Le Livre pour toi/Sylvius, plus que jamais je t’aime
LXXXIII
Sylvius, plus que jamais je t’aime et je marche solitaire.
Le fleuve m’abandonne, ses eaux, qui ont passé sous tes yeux, vont se perdre, je leur ai dit adieu.
Voici la route en sable doux ; des barques ancrées sur le canal bleu ont un grincement plaintif, qui redemande les vagues hautes et le large horizon.
Dans la plaine grise volent des mouettes, le vent accorde ses harpes par-dessus les tamaris, d’âcres parfums s’affirment sous les rayons du soleil, et maintenant c’est la mer.
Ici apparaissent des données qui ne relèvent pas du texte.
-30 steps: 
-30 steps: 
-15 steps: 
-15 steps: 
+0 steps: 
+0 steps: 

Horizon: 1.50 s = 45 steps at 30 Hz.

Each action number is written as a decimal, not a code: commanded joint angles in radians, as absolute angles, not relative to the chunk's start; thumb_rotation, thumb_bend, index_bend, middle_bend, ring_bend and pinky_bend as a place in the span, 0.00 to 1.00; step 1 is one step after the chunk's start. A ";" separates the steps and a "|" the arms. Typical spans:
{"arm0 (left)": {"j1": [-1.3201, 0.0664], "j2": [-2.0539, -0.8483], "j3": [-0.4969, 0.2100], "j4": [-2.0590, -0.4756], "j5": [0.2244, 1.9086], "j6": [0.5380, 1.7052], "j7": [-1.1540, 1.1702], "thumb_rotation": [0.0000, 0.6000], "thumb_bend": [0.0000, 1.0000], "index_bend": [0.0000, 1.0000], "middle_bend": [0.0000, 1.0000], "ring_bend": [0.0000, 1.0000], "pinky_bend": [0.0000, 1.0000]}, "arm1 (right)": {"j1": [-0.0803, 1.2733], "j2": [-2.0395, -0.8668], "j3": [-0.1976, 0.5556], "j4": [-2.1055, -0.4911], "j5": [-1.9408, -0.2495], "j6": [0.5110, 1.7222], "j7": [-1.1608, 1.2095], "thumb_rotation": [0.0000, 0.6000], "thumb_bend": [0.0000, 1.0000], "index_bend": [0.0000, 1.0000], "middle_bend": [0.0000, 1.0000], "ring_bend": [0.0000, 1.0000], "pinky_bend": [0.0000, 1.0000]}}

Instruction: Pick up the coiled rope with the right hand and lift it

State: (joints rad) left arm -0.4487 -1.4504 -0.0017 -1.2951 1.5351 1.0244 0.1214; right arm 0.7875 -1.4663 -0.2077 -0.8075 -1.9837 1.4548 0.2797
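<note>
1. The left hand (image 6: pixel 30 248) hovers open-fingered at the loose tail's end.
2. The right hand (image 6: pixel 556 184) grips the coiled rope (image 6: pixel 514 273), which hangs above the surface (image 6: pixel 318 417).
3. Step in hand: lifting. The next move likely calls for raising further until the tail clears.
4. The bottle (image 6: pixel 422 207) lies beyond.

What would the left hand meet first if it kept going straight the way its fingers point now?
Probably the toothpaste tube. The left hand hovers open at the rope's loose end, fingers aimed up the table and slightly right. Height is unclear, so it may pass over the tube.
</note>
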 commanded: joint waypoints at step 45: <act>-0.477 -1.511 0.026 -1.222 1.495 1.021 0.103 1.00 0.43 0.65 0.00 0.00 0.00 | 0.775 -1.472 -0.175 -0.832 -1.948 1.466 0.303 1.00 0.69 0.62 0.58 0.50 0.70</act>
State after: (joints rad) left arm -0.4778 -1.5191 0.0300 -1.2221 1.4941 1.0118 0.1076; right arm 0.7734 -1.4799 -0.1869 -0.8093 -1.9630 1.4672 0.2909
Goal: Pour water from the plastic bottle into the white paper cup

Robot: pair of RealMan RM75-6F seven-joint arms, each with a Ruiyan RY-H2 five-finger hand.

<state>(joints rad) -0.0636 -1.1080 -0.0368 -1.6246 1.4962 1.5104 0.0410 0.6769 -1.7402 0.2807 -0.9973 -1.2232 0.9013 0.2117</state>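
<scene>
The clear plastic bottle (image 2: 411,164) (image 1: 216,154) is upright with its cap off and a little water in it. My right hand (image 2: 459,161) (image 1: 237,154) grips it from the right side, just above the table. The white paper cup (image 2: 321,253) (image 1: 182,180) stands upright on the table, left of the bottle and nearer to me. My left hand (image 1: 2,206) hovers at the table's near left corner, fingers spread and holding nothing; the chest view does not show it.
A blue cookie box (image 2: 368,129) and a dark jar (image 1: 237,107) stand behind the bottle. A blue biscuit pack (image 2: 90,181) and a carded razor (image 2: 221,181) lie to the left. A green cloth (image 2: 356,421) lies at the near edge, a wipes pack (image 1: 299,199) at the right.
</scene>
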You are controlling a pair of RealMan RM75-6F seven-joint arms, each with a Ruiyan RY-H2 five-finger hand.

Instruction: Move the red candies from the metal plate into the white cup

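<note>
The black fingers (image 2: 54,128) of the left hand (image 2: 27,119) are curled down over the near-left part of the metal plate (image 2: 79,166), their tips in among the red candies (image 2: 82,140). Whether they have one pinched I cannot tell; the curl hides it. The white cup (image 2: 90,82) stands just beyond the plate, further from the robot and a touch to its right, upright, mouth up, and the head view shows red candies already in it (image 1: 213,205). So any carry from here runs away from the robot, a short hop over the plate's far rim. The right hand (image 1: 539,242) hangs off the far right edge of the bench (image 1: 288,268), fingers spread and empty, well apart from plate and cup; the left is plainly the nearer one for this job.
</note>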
La mer infatigable qui brise et rétablit sans cesse la mouvante architecture des flots : les frises d’écume, les corniches de jade, les degrés de marbre qui croulent pour se redresser.
Sur les dalles, aux pieds des pêcheurs, s’amoncellent les pourpres aux yeux saillants, les capelans et les baudroies, les rascasses peintes de couleurs vives, les muges qui fréquentent les étangs et l’ange de mer aux ailes éployées.
Les filets bruns que teint la rusque d’Afrique sèchent sur les môles et des hommes agenouillés chantent en renouant les mailles rompues.
Les fantômes de phares sont debout sur les côtes.
Il y a, dans le ciel, des montagnes violettes, de grands marsouins de cuivre et des oiseaux de sang.